During his long and illustrious career, Jim Richards had one race shy of a thousand competitive starts, of which he emerged winner of 211 races. He climbed onto the podium 516 times, an incredible race/ podium ratio of fifty-one percent. He was seven times winner of the Bathurst 1000 (the pinnacle of Aussie sports car racing), claimed four touring car titles and a stack of victories in almost every form of GT motorsport contested in Australia and New Zealand.
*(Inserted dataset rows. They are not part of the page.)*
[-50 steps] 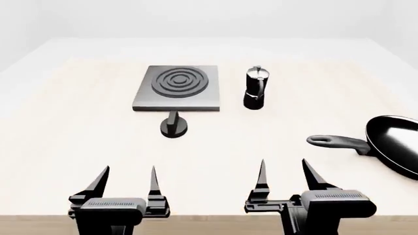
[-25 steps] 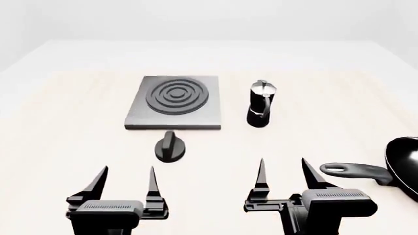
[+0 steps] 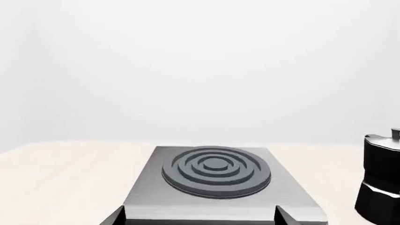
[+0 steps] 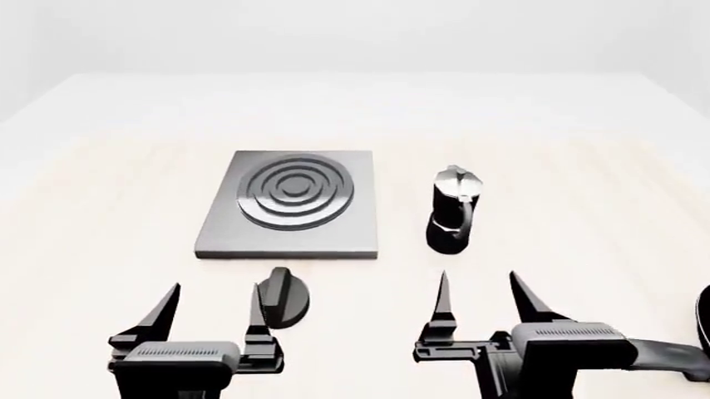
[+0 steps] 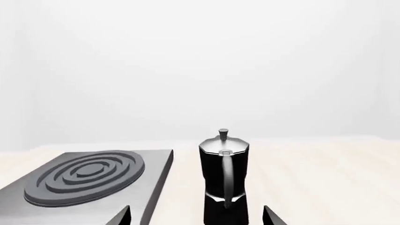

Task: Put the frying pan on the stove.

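Scene contents shift nearer in the head view; frying pan (image 4: 703, 320) now almost beyond its right edge, stove (image 4: 291, 213) bare. Left tool (image 4: 214, 309) and right tool (image 4: 480, 301) both open, empty.

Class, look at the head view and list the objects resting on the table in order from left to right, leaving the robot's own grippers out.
stove → black knob → moka pot → frying pan, only a sliver at the right edge.
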Robot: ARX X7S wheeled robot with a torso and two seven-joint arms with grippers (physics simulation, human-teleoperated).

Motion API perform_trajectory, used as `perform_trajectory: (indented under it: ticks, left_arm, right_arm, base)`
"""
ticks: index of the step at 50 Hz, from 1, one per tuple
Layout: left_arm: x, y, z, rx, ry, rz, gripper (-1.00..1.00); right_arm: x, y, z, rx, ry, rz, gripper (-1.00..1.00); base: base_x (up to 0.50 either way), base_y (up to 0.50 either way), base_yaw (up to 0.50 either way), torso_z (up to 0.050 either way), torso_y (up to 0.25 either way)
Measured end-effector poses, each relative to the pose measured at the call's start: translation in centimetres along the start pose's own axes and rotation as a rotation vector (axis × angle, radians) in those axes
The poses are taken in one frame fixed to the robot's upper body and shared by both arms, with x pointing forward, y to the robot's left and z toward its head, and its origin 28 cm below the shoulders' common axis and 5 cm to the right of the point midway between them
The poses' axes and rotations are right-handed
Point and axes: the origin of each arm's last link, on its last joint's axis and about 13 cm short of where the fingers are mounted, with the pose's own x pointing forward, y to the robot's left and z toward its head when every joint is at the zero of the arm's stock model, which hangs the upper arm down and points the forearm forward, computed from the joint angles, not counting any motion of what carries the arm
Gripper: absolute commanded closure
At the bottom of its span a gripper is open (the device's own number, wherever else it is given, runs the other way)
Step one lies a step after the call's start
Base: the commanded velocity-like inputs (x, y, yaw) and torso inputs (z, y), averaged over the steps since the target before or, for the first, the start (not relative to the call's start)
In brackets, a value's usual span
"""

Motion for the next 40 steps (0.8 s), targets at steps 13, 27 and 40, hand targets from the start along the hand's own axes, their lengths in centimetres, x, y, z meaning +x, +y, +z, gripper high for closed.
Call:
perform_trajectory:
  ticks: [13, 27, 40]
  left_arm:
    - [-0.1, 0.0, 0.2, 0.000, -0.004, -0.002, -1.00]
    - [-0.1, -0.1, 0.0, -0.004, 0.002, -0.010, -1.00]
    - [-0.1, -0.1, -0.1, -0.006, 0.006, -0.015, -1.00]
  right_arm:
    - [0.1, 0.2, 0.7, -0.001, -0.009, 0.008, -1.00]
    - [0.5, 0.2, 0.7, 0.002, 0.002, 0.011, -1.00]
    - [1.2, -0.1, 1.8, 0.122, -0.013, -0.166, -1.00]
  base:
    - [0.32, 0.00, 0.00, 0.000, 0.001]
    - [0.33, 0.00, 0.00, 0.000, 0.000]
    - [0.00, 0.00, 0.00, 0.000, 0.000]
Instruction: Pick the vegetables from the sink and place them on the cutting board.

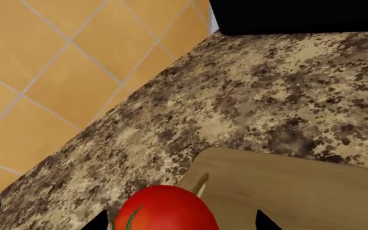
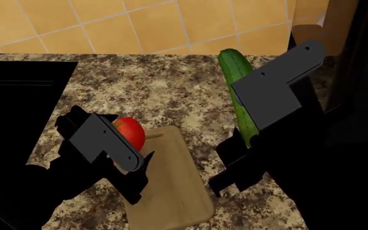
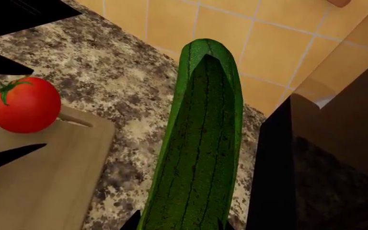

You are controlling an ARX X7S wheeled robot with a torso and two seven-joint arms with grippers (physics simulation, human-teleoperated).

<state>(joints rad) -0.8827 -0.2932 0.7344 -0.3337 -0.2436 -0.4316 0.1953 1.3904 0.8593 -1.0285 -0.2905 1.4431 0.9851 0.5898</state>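
Note:
The red tomato point(image 2: 131, 132) is at the far corner of the tan cutting board point(image 2: 171, 187), partly over its edge. My left gripper point(image 1: 180, 222) is open around it. One fingertip point(image 1: 265, 222) stands clear of the tomato point(image 1: 165, 211) and the other lies close beside it. I cannot tell whether the tomato rests on the board. My right gripper point(image 3: 178, 223) is shut on the long green cucumber point(image 3: 200, 139), held in the air over the counter to the right of the board point(image 3: 37, 182). The black sink point(image 2: 17, 96) lies at the left.
The speckled granite counter point(image 2: 178, 96) runs back to an orange tiled wall point(image 2: 139, 24). A tall dark block point(image 2: 356, 72) stands at the counter's right end, close to my right arm.

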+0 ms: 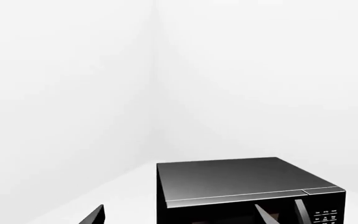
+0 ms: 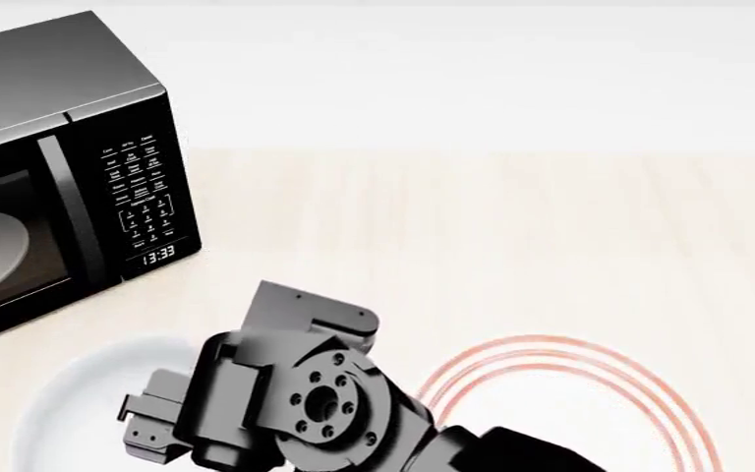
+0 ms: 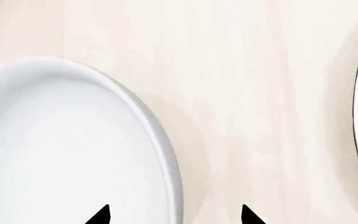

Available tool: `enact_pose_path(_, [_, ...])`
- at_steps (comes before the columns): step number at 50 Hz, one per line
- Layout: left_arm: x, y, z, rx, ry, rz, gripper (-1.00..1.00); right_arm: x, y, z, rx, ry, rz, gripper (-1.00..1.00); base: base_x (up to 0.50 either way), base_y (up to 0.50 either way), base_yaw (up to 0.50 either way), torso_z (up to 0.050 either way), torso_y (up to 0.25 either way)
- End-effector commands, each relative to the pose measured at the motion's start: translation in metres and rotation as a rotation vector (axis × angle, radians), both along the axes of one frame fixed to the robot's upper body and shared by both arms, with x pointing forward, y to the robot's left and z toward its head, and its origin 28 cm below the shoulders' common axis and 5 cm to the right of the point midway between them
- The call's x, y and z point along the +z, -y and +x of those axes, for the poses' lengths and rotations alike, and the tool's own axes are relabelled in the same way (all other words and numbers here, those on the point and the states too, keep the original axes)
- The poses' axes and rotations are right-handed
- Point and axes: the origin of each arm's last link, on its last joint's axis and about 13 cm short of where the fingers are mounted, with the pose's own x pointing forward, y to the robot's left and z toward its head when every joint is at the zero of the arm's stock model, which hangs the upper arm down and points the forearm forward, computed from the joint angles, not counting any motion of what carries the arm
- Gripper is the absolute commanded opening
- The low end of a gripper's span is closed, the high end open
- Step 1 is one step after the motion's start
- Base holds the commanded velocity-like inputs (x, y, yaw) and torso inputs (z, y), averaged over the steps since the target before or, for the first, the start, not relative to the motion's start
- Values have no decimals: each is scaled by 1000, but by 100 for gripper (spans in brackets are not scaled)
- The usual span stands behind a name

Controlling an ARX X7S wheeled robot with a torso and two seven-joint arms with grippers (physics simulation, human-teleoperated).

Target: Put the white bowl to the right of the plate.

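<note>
Nearest the right wrist camera, two dark fingertips stand spread, one over the white bowl's interior and the other over bare table outside its rim, so I record the right gripper as parted and straddling the rim with nothing pinched. I note the bowl is plain glossy white, deep, with a thick rounded rim and no marks. From the head camera it sits on the pale wood table in front of the black microwave, left of the plate, partly hidden by the right arm. I see red-orange concentric rings near the plate's rim. Left gripper: only two dark finger tips show, standing well apart, aimed toward the microwave.
</note>
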Motion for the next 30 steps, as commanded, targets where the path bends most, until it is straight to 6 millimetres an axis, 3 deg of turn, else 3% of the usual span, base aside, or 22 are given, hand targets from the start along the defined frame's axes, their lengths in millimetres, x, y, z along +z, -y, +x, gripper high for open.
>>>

Conquering Carrera Cup Australia at the age of fifty-six, he has also turned his hand to rallying Stuttgart's finest sports cars.
Jim was born in Otahuhu, located in the North Island of New Zealand, in 1947, but by the time of his twelfth birthday, his family moved to a town with the very English name of Weymouth. It was here he was attracted to karting. At the age of fifteen, he bought his first car, a 1934 Austin Seven. On leaving school, he started an apprenticeship at a local garage. A 1956 Morris Minor replaced the Austin, but both cars were eclipsed by a Mini. It was behind the wheel of the Mini he first tasted the thrill of competition, even if the diminutive racer was out-gunned by just about everything else it ran against in quarter-mile sprints.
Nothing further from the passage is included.